Top of EXTRACTED DATA
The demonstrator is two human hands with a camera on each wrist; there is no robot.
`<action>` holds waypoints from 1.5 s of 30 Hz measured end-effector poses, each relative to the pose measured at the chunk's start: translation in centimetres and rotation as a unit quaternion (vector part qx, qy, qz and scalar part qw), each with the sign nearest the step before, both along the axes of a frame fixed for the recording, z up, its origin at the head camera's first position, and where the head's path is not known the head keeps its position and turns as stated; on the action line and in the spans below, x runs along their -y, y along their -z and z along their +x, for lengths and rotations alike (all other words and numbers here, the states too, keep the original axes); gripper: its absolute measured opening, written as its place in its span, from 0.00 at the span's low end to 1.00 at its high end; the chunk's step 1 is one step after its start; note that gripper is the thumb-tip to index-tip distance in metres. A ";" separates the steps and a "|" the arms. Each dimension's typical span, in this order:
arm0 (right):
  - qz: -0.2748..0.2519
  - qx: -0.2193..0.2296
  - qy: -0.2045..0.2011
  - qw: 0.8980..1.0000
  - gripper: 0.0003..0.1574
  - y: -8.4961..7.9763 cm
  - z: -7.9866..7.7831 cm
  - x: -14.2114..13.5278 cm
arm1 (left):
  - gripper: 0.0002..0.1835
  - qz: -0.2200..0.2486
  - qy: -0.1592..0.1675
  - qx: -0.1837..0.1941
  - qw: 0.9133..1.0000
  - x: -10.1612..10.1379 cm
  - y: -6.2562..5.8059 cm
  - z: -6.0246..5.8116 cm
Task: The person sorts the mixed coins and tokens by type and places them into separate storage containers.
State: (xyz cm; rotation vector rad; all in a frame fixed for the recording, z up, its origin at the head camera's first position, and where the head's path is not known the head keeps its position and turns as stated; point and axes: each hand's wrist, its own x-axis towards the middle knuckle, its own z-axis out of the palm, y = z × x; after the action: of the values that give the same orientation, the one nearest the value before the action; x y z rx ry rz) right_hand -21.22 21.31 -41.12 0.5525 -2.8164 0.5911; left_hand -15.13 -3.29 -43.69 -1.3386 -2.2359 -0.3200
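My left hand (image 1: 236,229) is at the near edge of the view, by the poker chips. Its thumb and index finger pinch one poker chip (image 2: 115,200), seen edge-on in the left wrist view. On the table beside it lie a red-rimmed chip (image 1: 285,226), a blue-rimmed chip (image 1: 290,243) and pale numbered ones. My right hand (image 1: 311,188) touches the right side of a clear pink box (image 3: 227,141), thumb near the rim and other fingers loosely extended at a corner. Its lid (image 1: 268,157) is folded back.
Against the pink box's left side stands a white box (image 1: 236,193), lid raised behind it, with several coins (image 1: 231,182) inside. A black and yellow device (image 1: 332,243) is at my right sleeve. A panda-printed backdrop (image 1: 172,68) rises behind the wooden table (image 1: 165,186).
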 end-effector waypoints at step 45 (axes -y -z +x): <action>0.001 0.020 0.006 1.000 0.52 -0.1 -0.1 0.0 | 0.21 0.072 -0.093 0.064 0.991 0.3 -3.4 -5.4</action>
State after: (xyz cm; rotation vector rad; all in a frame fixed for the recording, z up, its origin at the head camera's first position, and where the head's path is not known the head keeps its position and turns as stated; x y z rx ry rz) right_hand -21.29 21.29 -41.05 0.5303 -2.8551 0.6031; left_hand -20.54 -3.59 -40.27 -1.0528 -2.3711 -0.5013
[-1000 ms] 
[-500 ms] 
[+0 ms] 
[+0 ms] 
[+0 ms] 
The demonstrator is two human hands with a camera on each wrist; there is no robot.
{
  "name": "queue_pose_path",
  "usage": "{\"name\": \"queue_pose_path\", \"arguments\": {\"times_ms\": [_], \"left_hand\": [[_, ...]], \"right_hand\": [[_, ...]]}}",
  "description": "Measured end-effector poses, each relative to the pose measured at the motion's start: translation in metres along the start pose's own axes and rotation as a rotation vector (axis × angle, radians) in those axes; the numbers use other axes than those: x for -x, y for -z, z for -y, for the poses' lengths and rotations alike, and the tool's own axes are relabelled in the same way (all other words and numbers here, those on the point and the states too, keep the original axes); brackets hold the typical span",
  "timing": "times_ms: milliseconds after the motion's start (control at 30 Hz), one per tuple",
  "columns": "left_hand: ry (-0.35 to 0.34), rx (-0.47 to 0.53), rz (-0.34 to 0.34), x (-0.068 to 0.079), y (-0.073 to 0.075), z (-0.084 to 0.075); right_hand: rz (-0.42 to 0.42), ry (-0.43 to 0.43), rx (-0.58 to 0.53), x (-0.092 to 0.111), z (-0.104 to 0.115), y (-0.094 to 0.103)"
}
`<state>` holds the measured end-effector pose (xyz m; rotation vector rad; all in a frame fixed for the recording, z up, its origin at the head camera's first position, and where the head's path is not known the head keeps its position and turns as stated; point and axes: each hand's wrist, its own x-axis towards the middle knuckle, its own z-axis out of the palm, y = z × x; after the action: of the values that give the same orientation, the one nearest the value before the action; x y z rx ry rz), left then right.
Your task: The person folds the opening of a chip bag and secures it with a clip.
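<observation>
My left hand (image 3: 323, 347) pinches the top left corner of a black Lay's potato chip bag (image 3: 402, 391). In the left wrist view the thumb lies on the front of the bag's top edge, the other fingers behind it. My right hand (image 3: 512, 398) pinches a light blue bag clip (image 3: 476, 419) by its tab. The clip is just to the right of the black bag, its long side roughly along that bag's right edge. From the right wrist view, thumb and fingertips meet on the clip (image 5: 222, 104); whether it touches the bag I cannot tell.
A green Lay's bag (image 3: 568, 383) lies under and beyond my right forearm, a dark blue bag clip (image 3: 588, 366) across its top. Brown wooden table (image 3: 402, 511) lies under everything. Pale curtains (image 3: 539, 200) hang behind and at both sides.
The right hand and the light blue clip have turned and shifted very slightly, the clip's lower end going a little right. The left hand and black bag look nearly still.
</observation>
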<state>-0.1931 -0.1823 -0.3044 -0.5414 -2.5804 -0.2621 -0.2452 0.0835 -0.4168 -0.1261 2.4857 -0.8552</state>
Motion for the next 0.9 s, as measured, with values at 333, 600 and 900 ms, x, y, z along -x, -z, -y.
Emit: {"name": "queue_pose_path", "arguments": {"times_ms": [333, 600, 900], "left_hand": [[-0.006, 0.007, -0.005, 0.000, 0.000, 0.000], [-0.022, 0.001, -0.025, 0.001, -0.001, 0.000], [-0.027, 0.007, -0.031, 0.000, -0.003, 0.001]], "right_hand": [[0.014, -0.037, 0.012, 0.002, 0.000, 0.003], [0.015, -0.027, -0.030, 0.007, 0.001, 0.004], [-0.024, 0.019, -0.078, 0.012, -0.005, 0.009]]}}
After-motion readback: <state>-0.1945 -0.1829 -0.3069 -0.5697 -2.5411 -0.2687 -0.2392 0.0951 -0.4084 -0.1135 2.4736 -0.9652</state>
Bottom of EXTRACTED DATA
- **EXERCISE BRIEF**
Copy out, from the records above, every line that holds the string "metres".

- **OUTPUT BELOW**
`<action>` holds waypoints from 1.5 s of 30 Hz measured end-effector poses, each relative to the pose measured at the chunk's start: translation in centimetres and rotation as a unit quaternion (vector part qx, qy, qz and scalar part qw), each with the sign nearest the step before, both along the axes of a frame fixed for the recording, z up, its origin at the head camera's first position, and where the head's path is not known the head keeps its position and turns as stated; on the action line and in the spans below, x runs along their -y, y along their -z and z along their +x, for lengths and rotations alike (all other words and numbers here, the states too, keep the original axes); gripper: its absolute measured opening, written as its place in its span, from 0.00 at the span's low end to 1.00 at its high end; the chunk's step 1 is one step after its start; note that gripper is the thumb-tip to index-tip distance in metres. A ";" separates the steps and a "|" the arms. Each dimension's typical span, in this order:
  "description": "Measured end-effector poses, each relative to the pose measured at the motion's start: translation in metres along the start pose's own axes and rotation as a rotation vector (axis × angle, radians) in those axes; the numbers use other axes than those: x for -x, y for -z, z for -y, for the poses' lengths and rotations alike, and the tool's own axes are relabelled in the same way (all other words and numbers here, those on the point and the states too, keep the original axes); brackets hold the typical span",

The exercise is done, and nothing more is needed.